Спустя два дня Петр сам подошел к нам после благодарственного молебна и почтительно поклонился Гургену-паше, поцеловал руку мадам Анаит и — о чудо! — мне. Представился он на недурном французском, мы же, произнеся в ответ те немногие русские слова, что могли в тот момент вспомнить, и тоже перешли на французский. Дядя Гурген пригласил обаятельного офицера на ужин в наш дом — и сердце мое пропало, без остатка утонув в его голубых глазах. Разумеется, я не могла признаться ему в моих чувствах, этого не позволяли ни обычаи, ни воспитание, но главное — я как могла боролась с этой нежданной любовью, казавшейся мне нечистой. Ведь в эти самые дни где-то в ледяных горах бок о бок со своим легендарным командиром Азамаспом сражается с нелюдями-курдами мой суженый, сын моего благодетеля Гургена-паши, бесстрашный Геворк по прозванию Эллеон.
Через три дня Кавказский полк ушел дальше, на юг. А еще через неделю в Ван вернулась дружина Азамаспа и с нею — мой Геворк-Эллеон. Наша встреча не была встречей влюбленных после долгой разлуки, Геворк был холоден и немногословен — должно быть, доброхоты успели нашептать ему о том, как его невеста заглядывалась на русского офицера.
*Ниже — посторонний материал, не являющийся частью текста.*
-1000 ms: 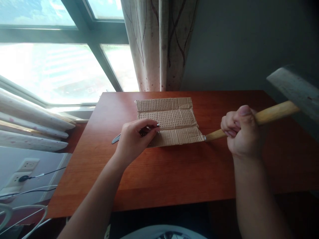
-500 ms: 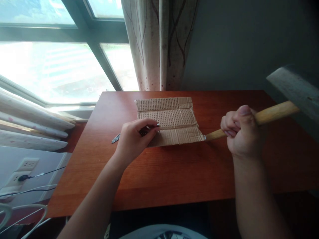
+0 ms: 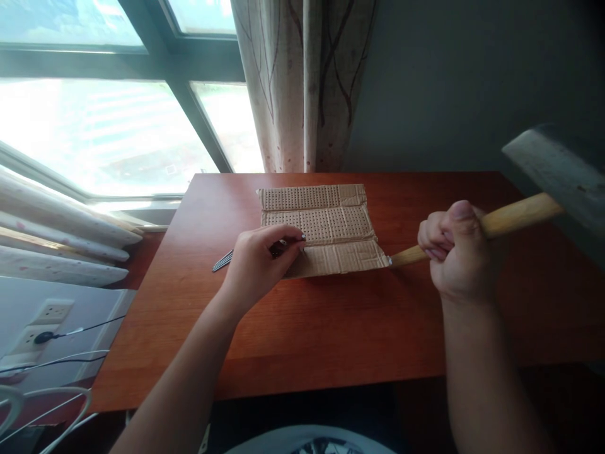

Однако ночью он пришел в мою комнату и потребовал любви по праву будущего супруга. Идет война, говорил он, а в войну правила и обычаи меняются сами собой — завтра его дружина вновь уходит в бой, и если его убьют в том бою, то должен остаться ребенок, продолжатель рода Казарянов. А если не убьют — он вернется с победой, и тогда мы сыграем свадьбу, какой еще не видывал наш прекрасный город. После этих слов он навалился на меня, и я закричала. На мой крик прибежала мадам Анаит. Окинув хмурым взглядом нашу недвусмысленную сцену, она строго приказала мне прекратить шум и удалилась. Определенно, между сыном и матерью все было решено. Что же до меня — мои мнения и мои чувства никого здесь не интересовали. Умирая от боли и стыда, я уступила. Жених мой терзал меня, как лев терзает добычу, и я молила о смерти, как об избавлении.
В эту страшную ночь, Алоша, была зачата твоя сестра Маро…
Самсут закрыла глаза. Из темноты под веками отчетливо проступила старая фотография из бабушкиного альбома. Хрупкая женщина в простеньком платье, а по бокам — ее дети. Кудрявая черноволосая девочка серьезно, сосредоточенно смотрит в объектив такими же, как у матери, огромными темными глазами, а светловолосый мальчишка в матросском костюмчике состроил озорную рожицу.